One extrapolation is that "thought" is an emergent phenomenon of synaptic activities and that, if that emergent phenomenon is dependent upon continued synaptic activity, so too are any speculative emergent properties arising from the same basis. However, there still remains no plausible way of testing whether or not some non-dependent emergent phenomenon is capable of non-physical existence after the ceasation of life. That's usually the point where religious adherents jump in with intangible "soul" notions.
The closest experience the average person can have to being dead is like when you are asleep at night (without vivid dreaming). You don't remember the moment at which you slip into unconsciousness and you essentially "black out" for hours, with no recollection of time passing when you awake. That is kind of like death will be like, but permanent.
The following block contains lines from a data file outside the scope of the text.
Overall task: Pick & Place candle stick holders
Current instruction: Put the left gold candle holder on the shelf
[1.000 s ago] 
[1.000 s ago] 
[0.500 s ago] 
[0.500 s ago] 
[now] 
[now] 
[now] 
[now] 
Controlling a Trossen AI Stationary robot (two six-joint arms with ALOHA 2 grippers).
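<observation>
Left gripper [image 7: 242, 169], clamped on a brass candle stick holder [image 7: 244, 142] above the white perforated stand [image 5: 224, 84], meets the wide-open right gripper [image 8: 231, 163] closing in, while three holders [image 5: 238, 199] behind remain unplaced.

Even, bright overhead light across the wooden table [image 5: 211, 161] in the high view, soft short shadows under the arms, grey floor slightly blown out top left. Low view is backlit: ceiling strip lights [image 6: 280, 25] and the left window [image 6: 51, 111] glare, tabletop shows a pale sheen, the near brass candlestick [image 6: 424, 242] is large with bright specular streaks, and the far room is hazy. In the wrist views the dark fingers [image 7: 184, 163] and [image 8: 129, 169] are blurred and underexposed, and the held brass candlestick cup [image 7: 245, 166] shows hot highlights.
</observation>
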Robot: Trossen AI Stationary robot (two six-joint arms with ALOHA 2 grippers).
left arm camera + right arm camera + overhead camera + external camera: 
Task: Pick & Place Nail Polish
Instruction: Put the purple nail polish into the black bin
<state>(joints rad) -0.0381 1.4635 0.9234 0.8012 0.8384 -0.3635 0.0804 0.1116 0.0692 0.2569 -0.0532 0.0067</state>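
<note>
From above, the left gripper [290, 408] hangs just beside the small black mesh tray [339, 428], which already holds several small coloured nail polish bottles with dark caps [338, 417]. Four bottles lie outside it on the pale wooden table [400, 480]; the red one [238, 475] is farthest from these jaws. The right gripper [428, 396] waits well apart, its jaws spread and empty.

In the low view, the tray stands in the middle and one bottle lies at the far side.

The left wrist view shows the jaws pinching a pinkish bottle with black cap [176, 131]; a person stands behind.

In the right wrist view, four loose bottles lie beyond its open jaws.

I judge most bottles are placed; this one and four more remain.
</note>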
Having seen the sleep-as-a-little-death parallel before, some thought has been given to that analogy. Like most analogies, it has a 'fail-point' when taken to the logical extreme. This one's fail-point is that consciousness, (or, subconsciousness in the instance of sleep), remains while asleep. Doubtless this is why "vivid", (or "lucid"), dreaming was mentioned. Even after a sleep-cycle which no dreams were
remembered, sleep studies have shown that REM evidence that dreams are still occurring, (which means that consciousness/subconsciousness remains during sleep). One could extrapolate that either death is like an unrecalled dream, that death is like retaining conscious awareness sans a physical body or, that death isn't actually like being asleep after all and we just don't know.